* _TO DO_
Look below for the line containing "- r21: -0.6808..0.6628" and the line containing "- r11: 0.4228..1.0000"; repeat exactly those two lines and all lines between them, and nothing else.

[Opening EXERCISE INPUTS section]

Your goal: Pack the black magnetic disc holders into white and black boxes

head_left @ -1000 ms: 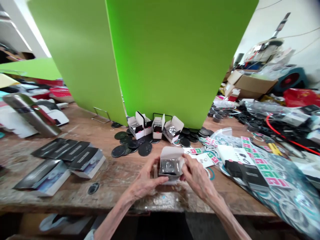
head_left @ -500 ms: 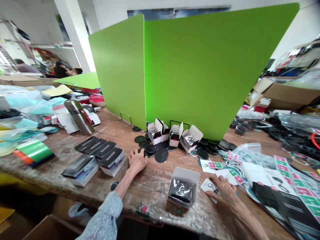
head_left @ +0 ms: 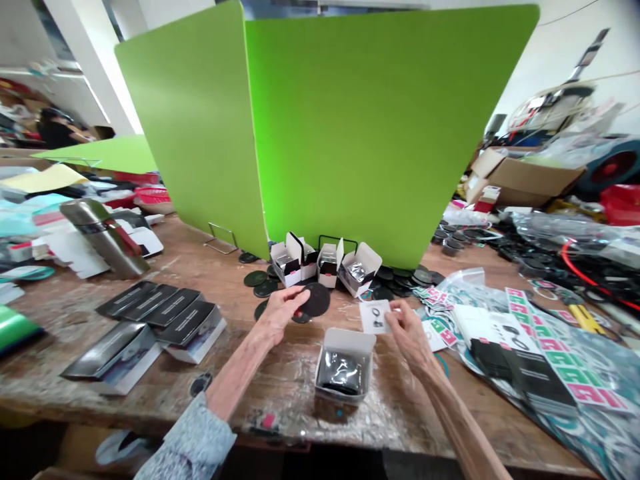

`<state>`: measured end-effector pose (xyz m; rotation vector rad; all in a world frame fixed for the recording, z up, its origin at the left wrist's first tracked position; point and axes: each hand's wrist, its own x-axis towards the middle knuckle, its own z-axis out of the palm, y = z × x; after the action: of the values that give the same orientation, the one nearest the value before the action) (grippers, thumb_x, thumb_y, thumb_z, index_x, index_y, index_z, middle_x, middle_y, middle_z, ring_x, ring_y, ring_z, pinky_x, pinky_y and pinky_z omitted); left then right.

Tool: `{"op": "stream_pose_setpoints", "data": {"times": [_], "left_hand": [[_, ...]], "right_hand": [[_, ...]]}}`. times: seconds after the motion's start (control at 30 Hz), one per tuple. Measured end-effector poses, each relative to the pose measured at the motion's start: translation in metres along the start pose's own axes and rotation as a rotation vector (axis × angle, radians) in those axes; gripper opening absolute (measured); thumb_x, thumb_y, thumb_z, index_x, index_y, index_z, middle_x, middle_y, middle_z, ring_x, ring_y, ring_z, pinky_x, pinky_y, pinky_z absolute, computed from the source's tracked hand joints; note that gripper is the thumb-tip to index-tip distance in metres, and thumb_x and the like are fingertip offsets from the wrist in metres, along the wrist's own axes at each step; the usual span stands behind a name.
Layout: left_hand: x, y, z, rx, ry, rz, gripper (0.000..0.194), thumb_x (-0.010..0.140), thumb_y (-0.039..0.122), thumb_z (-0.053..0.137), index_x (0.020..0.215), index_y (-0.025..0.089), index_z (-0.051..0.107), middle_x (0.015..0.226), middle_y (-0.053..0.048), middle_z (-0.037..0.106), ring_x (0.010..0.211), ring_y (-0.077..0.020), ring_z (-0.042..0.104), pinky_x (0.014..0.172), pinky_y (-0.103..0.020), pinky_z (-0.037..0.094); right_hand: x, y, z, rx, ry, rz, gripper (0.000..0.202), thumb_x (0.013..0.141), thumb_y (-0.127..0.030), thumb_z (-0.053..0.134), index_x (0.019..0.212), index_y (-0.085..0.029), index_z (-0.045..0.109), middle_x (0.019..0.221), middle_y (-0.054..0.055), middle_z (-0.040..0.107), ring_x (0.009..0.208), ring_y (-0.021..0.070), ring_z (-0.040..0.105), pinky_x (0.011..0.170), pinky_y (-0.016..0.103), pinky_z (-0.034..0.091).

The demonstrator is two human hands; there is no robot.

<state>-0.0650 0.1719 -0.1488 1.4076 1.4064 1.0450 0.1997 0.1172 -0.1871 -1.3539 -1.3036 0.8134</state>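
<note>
I am watching my left hand [head_left: 277, 313] pinching a black disc [head_left: 314, 299] by its near edge, thumb and fingers pressed on it, the disc sitting just above the wooden tabletop [head_left: 215, 280] near the scattered pile of black discs [head_left: 260, 283]. My right hand [head_left: 407, 330] is holding a small white card [head_left: 375, 316] between thumb and fingers, the card tilted up and showing a dark ring-shaped item on its face. Between the two hands, a little nearer to me, an open white box [head_left: 345, 365] is standing on the tabletop with a shiny dark packet inside it, its lid flap raised at the back; neither hand is touching it. Farther back, a row of small open boxes [head_left: 325, 261] is resting against the foot of the green divider panel [head_left: 350, 127]. To the left, stacks of black flat packs [head_left: 155, 313] are lying in a fan, and a steel flask [head_left: 103, 237] is lying tilted behind them. To the right, sheets of green and pink stickers [head_left: 550, 347] are overlapping clear plastic bags.
</note>
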Motion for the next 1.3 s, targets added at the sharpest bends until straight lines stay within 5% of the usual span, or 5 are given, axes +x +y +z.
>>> {"op": "stream_pose_setpoints", "data": {"times": [0.17, 0.37, 0.6, 1.17, 1.3], "left_hand": [[0.000, 0.022, 0.048, -0.216, -0.105, -0.023, 0.059, 0.062, 0.054, 0.074, 0.100, 0.009, 0.070, 0.078, -0.007, 0.068, 0.054, -0.0110, 0.058, 0.057, -0.026, 0.050], [-0.053, 0.020, 0.025, -0.243, -0.207, -0.011, 0.049, 0.076, 0.051, 0.068, 0.113, 0.019, 0.063, 0.106, -0.007, 0.069, 0.098, -0.0195, 0.063, 0.089, -0.031, 0.049], [-0.138, -0.030, 0.056, -0.310, -0.110, 0.007, 0.052, 0.089, 0.045, 0.051, 0.134, 0.021, 0.040, 0.141, -0.007, 0.047, 0.133, -0.0235, 0.040, 0.114, -0.039, 0.028], [-0.137, -0.040, 0.081, -0.427, 0.030, 0.064, 0.047, 0.084, 0.026, 0.049, 0.126, 0.025, 0.031, 0.130, -0.008, 0.050, 0.121, -0.0202, 0.050, 0.105, -0.039, 0.038], [-0.141, -0.040, 0.073, -0.370, 0.005, 0.103, 0.046, 0.087, 0.029, 0.051, 0.127, 0.026, 0.027, 0.130, -0.009, 0.049, 0.121, -0.0198, 0.050, 0.107, -0.039, 0.036]], "right_hand": [[0.023, -0.020, 0.046, 0.191, -0.086, -0.044, 0.034, 0.087, -0.050, 0.046, 0.099, -0.019, 0.049, 0.074, 0.001, 0.066, 0.068, 0.0171, 0.063, 0.066, 0.031, 0.051], [-0.008, -0.053, 0.018, 0.263, 0.005, -0.119, 0.030, 0.085, -0.044, 0.059, 0.100, -0.019, 0.053, 0.093, 0.002, 0.066, 0.083, 0.0156, 0.060, 0.079, 0.028, 0.047], [-0.085, -0.066, 0.017, -0.387, -0.083, -0.527, 0.018, 0.094, -0.013, 0.042, 0.102, -0.024, 0.055, 0.092, 0.000, 0.064, 0.083, 0.0166, 0.058, 0.082, 0.032, 0.040], [-0.090, -0.042, 0.049, -0.897, 0.055, -0.821, 0.035, 0.090, -0.009, 0.040, 0.122, -0.017, 0.054, 0.118, 0.014, 0.060, 0.111, 0.0287, 0.050, 0.094, 0.049, 0.037], [-0.093, -0.047, 0.044, -0.825, -0.109, -0.850, 0.026, 0.093, -0.016, 0.045, 0.115, -0.015, 0.058, 0.109, 0.009, 0.065, 0.110, 0.0265, 0.055, 0.107, 0.058, 0.024]]}}
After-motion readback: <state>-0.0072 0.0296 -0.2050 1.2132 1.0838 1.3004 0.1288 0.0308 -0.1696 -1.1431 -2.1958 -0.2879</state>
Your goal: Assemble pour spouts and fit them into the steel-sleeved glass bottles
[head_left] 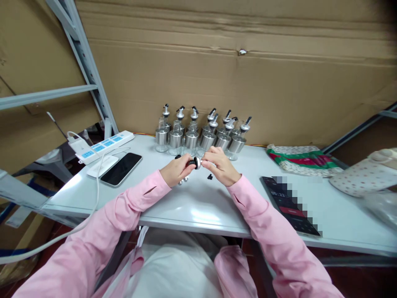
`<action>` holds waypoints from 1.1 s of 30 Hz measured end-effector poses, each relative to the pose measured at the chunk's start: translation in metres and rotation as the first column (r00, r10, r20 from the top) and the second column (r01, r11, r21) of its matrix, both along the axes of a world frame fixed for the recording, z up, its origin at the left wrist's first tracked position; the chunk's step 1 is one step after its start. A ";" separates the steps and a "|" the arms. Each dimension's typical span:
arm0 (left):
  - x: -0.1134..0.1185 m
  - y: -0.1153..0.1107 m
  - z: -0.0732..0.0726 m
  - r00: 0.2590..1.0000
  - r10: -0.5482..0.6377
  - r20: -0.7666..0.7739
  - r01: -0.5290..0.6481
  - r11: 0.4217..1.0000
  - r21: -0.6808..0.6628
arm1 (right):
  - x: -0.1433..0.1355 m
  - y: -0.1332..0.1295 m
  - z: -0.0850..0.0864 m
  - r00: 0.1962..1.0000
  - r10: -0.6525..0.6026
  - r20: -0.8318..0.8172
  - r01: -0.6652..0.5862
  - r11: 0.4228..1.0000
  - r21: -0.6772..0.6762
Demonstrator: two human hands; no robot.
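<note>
Between my two hands, above the middle of the table, is a pourer top (197, 162) with a black ribbed stopper and a silver collar. My left hand (177, 169) is closed around its black stopper end. The fingers of my right hand (219, 165) pinch its silver end. Behind my hands stand several glass bottles with steel sleeves (176, 139); some carry silver pourers with black levers, and others in the front row have bare necks. A few small black pieces (210, 176) lie by my right hand. Small silver parts (186, 179) lie partly hidden beside my left hand.
On the left are a white power strip (107, 145), a dark phone (121, 169) and a white cable. A tablet-like dark device (291, 205) lies at the right, with a patterned cloth (302, 160) and a dotted white item (362, 176) behind it. Cardboard (198, 74) backs the table.
</note>
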State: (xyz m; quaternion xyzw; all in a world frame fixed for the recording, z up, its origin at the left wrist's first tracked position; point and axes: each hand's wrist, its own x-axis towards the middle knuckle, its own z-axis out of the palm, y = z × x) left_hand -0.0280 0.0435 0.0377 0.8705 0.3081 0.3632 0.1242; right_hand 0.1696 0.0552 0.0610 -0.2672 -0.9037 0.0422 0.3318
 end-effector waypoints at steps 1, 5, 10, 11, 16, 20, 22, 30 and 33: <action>-0.003 0.001 -0.001 1.000 0.002 0.011 -0.003 1.000 0.026 | 0.003 0.001 0.000 0.998 -0.012 -0.068 0.005 0.994 -0.110; -0.016 0.006 0.001 0.982 0.090 0.166 -0.111 0.986 0.122 | 0.024 0.008 0.000 0.902 -0.215 -0.373 0.039 0.904 -0.425; -0.010 0.011 0.000 0.992 0.128 0.022 -0.127 0.912 0.390 | 0.021 0.010 -0.001 0.885 -0.170 -0.434 -0.118 0.819 -0.562; -0.007 0.012 -0.002 0.989 0.145 -0.019 -0.121 0.881 0.457 | 0.017 0.009 -0.003 0.903 -0.134 -0.408 -0.160 0.776 -0.610; 0.002 0.018 -0.004 0.980 0.195 -0.038 -0.120 0.733 0.670 | -0.001 0.005 -0.012 0.919 -0.037 -0.393 -0.327 0.487 -0.810; 0.002 0.020 -0.002 0.970 0.203 -0.137 -0.058 0.735 0.675 | -0.004 0.003 -0.013 0.877 -0.076 -0.474 -0.428 0.322 -0.844; 0.003 0.020 -0.002 0.968 0.190 -0.161 -0.031 0.733 0.679 | -0.004 0.000 -0.012 0.859 -0.103 -0.502 -0.463 0.261 -0.847; 0.005 0.016 -0.003 0.970 0.172 -0.170 0.010 0.671 0.741 | 0.000 -0.005 -0.007 0.894 -0.050 -0.445 -0.445 -0.004 -0.895; 0.005 0.015 -0.001 0.983 0.142 -0.121 0.007 0.619 0.785 | -0.003 -0.008 -0.009 0.887 -0.028 -0.461 -0.462 -0.021 -0.887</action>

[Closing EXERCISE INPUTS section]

* _EXERCISE SOLUTION_
  - r21: -0.6808..0.6628
arm1 (right):
  - x: -0.1433..0.1355 m
  - y: -0.1332..0.1295 m
  - z: -0.0850..0.0864 m
  - r00: 0.1962..1.0000
  - r10: -0.6525..0.6026
  - r20: -0.8318..0.8172
  - r01: -0.6652..0.5862
  - r11: 0.4228..1.0000

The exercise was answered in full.